§ **EXERCISE PROMPT**: Please repeat exactly the lines below from the one containing "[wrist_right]" down to the one containing "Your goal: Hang", both included, and nothing else.

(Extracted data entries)
-=-=-
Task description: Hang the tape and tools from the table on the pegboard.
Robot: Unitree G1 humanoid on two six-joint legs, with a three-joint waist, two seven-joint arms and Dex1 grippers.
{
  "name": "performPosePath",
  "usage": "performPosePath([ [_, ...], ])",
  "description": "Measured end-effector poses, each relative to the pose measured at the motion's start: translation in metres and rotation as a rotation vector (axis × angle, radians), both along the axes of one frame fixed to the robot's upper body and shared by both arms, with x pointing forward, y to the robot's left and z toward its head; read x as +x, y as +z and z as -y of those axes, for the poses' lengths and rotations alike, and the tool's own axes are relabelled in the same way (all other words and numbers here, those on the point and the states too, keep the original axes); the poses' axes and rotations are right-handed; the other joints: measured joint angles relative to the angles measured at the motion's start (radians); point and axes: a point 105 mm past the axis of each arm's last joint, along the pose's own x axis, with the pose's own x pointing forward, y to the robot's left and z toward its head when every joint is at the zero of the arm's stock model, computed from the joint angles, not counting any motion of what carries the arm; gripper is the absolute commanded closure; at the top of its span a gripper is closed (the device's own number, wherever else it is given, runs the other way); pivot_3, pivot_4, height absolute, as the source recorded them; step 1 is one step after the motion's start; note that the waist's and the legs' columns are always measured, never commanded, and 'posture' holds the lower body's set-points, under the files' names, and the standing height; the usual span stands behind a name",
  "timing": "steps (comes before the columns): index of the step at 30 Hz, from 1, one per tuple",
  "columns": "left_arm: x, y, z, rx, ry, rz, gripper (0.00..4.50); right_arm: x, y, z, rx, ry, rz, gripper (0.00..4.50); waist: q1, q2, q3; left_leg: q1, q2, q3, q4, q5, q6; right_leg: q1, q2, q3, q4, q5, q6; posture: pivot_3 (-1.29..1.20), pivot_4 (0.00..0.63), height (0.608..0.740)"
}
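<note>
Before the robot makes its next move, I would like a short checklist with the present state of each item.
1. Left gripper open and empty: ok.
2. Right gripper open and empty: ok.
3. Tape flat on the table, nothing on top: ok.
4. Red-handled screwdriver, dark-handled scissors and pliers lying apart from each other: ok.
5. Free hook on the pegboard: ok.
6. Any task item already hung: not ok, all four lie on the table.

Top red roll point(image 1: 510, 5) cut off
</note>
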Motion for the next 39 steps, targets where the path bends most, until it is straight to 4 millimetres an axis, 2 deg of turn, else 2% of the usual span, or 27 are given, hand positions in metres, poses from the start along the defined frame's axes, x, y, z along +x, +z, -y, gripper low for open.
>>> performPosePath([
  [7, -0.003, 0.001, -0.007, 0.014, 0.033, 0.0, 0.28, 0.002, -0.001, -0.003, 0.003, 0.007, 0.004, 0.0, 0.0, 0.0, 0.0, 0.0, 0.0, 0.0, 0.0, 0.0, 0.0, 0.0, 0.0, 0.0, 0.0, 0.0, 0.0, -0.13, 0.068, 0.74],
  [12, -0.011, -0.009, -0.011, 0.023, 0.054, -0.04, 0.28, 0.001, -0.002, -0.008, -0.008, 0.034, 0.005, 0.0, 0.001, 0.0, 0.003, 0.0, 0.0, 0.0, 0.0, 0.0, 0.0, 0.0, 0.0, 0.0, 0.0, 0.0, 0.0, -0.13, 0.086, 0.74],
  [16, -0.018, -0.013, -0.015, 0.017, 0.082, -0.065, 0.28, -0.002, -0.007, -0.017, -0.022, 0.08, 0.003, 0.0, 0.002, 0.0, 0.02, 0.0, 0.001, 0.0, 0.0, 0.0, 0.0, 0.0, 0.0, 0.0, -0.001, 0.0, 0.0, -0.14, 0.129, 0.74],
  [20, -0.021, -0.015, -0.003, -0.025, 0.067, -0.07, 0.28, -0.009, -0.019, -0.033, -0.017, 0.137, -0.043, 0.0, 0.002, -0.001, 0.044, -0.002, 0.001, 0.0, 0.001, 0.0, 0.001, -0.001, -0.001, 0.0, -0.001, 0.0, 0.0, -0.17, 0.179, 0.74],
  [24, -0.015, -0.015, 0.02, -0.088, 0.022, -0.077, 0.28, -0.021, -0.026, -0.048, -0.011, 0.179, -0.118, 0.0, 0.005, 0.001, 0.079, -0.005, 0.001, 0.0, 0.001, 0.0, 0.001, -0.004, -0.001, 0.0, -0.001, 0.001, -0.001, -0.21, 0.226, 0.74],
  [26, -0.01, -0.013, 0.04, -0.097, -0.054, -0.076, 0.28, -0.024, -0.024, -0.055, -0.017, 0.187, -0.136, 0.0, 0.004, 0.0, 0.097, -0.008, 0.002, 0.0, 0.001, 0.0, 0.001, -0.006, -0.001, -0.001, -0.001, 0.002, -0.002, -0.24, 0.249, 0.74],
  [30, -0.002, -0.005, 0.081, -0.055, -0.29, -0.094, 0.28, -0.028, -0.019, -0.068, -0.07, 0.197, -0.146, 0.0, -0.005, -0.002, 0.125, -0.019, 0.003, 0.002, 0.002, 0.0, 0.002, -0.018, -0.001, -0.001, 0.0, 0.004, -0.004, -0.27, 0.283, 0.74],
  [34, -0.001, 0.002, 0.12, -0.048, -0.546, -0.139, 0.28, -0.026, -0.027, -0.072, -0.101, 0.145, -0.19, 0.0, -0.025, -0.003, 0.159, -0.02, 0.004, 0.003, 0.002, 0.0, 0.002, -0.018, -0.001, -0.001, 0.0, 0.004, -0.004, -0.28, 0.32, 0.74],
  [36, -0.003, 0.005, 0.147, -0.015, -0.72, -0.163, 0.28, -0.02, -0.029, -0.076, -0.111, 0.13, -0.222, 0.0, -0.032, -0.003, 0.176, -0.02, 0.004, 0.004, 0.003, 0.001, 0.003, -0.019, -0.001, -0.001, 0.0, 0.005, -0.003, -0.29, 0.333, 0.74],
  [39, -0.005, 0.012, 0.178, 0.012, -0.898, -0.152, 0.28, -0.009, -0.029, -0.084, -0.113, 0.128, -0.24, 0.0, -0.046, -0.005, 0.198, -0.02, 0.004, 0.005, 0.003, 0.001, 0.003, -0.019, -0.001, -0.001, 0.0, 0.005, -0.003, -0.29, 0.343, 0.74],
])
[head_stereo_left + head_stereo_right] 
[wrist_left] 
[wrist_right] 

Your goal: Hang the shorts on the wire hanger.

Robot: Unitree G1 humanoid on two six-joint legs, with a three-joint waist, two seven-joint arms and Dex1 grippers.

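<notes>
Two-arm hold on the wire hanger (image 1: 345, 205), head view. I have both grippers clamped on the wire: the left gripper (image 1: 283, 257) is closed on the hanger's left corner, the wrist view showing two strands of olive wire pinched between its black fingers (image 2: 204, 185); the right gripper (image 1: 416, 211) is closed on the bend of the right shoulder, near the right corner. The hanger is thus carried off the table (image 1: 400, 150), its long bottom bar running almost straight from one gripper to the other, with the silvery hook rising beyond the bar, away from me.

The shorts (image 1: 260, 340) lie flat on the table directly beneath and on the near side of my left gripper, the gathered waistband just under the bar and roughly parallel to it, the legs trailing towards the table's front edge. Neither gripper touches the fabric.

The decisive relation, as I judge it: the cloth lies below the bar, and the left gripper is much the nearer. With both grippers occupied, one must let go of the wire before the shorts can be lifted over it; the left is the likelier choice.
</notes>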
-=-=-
§ **RESPONSE TO THIS TASK**:
[wrist_right] 

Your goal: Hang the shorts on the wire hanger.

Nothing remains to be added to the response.